Science And Philosophy Quotes (6 quotes)
[Among the books he chooses, a statesman] ought to read interesting books on history and government, and books of science and philosophy; and really good books on these subjects are as enthralling as any fiction ever written in prose or verse.
In Theodore Roosevelt: An Autobiography (1913), 333.
[Philosophy is] the science of sciences.
Science never saw a ghost, nor does it look for any, but it sees everywhere the traces, and it is itself the agent, of a Universal Intelligence.
(2 Dec 1853). In Henry David Thoreau and Bradford Torrey (ed.), The Writings of Henry Thoreau: Journal: VI: December 1, 1853-August 31, 1854 (1906), 4.
The philosopher of science is not much interested in the thought processes which lead to scientific discoveries; he looks for a logical analysis of the completed theory, including the relationships establishing its validity. That is, he is not interested in the context of discovery, but in the context of justification.
In'The Philosophical Significance of the Theory of Relativity' (1949), collected in P.A. Schilpp (ed), Albert Einstein: Philosopher-Scientist (1969), 292. As quoted and cited in Stanley Goldberg, Understanding Relativity: Origin and Impact of a Scientific Revolution (1984, 2013), 306.
To mix science up with philosophy is only to produce a philosophy that has lost all its ideal value and a science that has lost all its practical value.
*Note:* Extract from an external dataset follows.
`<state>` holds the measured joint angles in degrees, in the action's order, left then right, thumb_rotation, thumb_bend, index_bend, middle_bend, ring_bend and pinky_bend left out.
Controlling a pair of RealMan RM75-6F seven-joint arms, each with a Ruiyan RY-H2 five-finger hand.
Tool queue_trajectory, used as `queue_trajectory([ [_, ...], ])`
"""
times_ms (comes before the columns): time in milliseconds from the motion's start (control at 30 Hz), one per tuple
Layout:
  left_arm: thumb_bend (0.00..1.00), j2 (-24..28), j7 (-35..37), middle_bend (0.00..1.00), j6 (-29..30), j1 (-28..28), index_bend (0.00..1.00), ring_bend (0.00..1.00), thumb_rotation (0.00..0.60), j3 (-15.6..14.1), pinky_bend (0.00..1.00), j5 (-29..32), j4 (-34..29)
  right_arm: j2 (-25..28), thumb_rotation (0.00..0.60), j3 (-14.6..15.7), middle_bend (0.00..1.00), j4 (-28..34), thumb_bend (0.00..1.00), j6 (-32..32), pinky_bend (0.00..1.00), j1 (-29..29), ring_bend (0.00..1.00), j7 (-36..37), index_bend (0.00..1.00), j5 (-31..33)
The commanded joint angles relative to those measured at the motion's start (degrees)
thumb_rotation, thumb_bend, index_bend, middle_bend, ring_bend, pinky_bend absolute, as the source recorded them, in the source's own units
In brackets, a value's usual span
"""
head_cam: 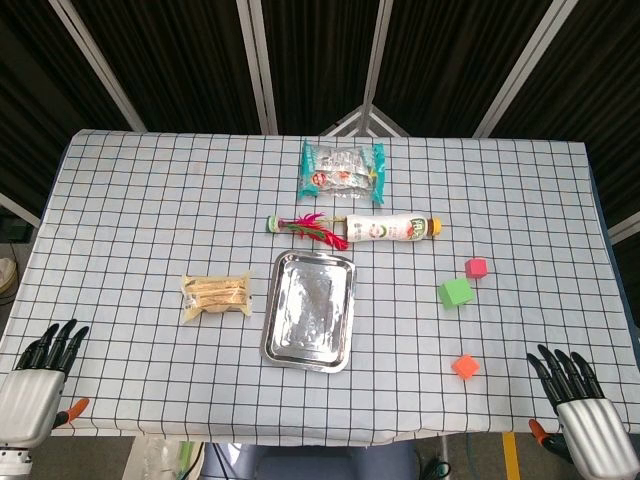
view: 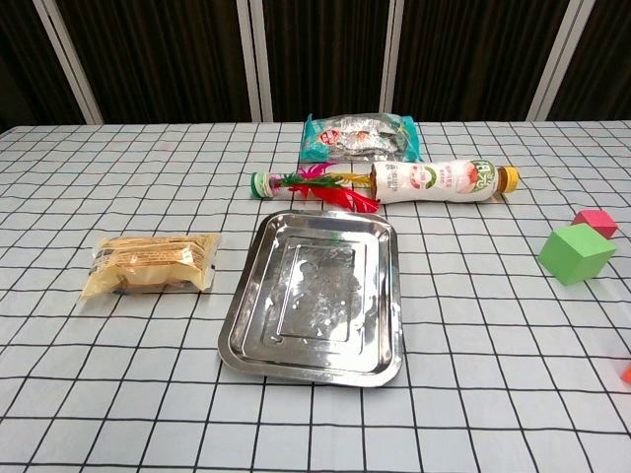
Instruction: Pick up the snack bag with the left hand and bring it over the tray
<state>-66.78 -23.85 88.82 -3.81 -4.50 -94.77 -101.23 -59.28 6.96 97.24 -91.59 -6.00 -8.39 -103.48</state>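
Note:
A clear snack bag (head_cam: pixel 217 294) of tan sticks lies flat on the checked cloth, just left of the steel tray (head_cam: pixel 310 312). The chest view shows the same bag (view: pixel 148 264) and the bare tray (view: pixel 315 296) side by side, a short gap between them. My left hand (head_cam: pixel 42 372) rests at the table's front left corner, fingers spread, holding nothing, well short of the bag. My right hand (head_cam: pixel 578 400) sits at the front right corner, fingers likewise apart and holding nothing. Neither hand appears in the chest view.
Behind the tray lie a feathered shuttlecock (head_cam: pixel 305 226), a white bottle (head_cam: pixel 392 229) on its side and a teal packet (head_cam: pixel 343 171). To the right are a pink cube (head_cam: pixel 476 267), a green cube (head_cam: pixel 456 292) and an orange cube (head_cam: pixel 465 367).

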Motion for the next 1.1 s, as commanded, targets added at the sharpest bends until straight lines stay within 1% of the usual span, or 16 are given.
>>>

It is for my private physician to tell me whether this or that food will kill me. It is for my private philosopher to tell me whether I ought to be killed.
In All Things Considered (1908), 187.
We feel that even if all possible scientific questions be answered, the problems of life have still not been touched at all. Of course there is then no question left, and just this is the answer.
From the German, “Wir fühlen, dass selbst, wenn alle möglichen wissenschaftlichen Fragen beantwortet sind, unsere Lebensprobleme noch gar nicht berührt sind. Freilich bleibt dann eben keine Frage mehr; und eben dies ist die Antwort,” in Logisch-Philosophische Abhandlung (1921). German text with English translation in Tractatus Logico-Philosophicus (1922), 186-187.